Hopefully the Nordland and Stollman and the other six ferries that will soon follow them will appear to be of dubious military value and not worth the risk of attacking, merely unescorted civilian ferries en route to Frankfurt to begin evacuating civilians. In fact, they are being escorted by a couple of American attack subs as they move through the North Sea to the entrance of the canal and will pick up three West German subs and a Norwegian as escorts when they exit the canal sometime in the early morning darkness to begin their run up the East German coast to Stralsund.
All six of the other armor-carrying ferries will raise their anchors and follow the first two according to a precise schedule determined by its highest possible speed and the distance each must go. Each will be escorted by at least one West German or American attack sub to the North Sea entrance to the canal and then met and escorted by one or more of our subs in the Baltic as it exits the canal and moves up the coast to its destination in East Germany.

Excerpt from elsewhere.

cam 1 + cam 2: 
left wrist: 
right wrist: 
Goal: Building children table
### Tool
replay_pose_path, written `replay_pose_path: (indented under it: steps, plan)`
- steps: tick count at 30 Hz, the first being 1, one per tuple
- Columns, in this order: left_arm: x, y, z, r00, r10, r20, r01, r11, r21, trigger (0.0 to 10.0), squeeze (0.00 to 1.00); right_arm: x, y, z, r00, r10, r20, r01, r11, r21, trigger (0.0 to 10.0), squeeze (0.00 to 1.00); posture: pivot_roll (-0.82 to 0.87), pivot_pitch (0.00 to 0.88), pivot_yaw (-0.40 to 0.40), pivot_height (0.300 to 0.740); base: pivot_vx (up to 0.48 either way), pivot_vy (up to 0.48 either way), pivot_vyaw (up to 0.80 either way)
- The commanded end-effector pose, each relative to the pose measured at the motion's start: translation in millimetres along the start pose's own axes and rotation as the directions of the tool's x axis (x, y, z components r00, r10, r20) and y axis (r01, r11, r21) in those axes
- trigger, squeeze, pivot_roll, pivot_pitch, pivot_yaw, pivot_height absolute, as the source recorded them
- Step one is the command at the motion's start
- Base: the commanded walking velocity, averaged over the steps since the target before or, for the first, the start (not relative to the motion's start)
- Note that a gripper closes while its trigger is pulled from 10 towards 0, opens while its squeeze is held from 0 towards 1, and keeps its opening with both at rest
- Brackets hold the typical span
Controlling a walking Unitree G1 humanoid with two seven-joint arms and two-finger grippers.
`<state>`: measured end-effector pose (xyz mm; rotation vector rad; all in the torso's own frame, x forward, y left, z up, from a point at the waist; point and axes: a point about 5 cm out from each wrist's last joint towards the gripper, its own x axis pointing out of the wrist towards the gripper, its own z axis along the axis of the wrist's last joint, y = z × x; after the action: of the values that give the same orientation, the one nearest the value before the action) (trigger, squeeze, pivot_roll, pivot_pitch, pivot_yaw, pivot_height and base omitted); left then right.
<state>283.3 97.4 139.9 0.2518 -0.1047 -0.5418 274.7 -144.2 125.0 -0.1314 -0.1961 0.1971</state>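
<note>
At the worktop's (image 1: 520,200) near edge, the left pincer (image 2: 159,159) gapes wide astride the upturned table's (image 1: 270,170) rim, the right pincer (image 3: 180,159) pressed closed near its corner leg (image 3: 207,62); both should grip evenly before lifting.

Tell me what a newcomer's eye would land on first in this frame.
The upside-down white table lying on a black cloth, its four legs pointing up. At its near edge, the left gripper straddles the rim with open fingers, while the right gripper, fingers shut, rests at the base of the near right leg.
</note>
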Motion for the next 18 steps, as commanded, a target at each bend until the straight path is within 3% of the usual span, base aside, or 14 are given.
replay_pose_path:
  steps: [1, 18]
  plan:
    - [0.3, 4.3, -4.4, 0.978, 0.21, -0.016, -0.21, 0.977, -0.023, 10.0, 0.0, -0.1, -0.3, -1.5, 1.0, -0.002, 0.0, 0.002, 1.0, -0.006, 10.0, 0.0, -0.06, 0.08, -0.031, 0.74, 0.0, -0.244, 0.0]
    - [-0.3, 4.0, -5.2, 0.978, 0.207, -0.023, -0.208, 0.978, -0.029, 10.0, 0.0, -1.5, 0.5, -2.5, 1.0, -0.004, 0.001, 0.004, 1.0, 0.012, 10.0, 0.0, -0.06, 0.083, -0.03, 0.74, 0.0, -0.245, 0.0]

If all goes according to plan, all the ferries will reach their destinations and begin unloading in the darkness just before ten o’clock tomorrow night.
God willing and the creeks don’t rise.
I’m optimistic. We’ve had our attack subs cleaning Warsaw Pact ships and subs out of the waters off the East German coast ever since the war began; so I’m not so much worried about the ferries’ initial sorties being intercepted by enemy ships and subs as I am about enemy aircraft.
The Warsaw Pact subs and surface ships will come later, if they come at all, when Shelepin realizes what we are doing and we try to reinforce our initial invasion force. Then they are almost certain to sortie all their available ships and subs. According to the latest satellite photos there are a lot of them tied up at the big Russian naval base at Kalingrad.
******
Not everything is grand strategy and efforts to outsmart the Warsaw Pact. Real people are fighting and they are doing so night and day. Two of them are Karl Wettering and Jacob Jahn, the airborne engineers who jumped into Russia with the late and unlamented Feldwebel Schulter.
Operating from their relocated camp deep in the Siberian forest almost a day’s walk from the railroad, Wettering and Jahn don’t know it, and probably never will unless they survive the war, but they are the NATO unit closest to the Chinese and Korean borders more than a two thousand kilometers further east. There are no teams east of them to stop trains and repair crews from reaching the culvert they have blown and then, after repairing it, moving on to attempt to repair the two bridges they’d blown earlier. It also means they are the team closest to the Russian army and air force units along the Chinese and Korean borders.
It took Karl and Jacob almost the entire day to reach the culvert they’d destroyed earlier. In addition to their personal assault rifles and ammunition, they are heavily laden with a BMG sniper rifle and twenty rounds of 50 caliber armor piercing ammunition, an old WWII bazooka and three shells, and twenty kilograms of plastic explosives in a canvas back pack.
They were less than half way there and already more than a little tired from carrying the heavy loads. That’s when they decided that on the way back they will hide whatever they don’t use close to the tracks so they won’t have to carry it back and forth the next time they raid the Russians.
About three hours before sundown they finally reached a tree-covered hill overlooking the tracks about a mile away. Through the spotter’s scope and the scope of the sniper rifle they could see a work crew leaning on their shovels and watching a small coal burning locomotive belching rings of black smoke as it slowly moved down the left hand side of the two track rail bed.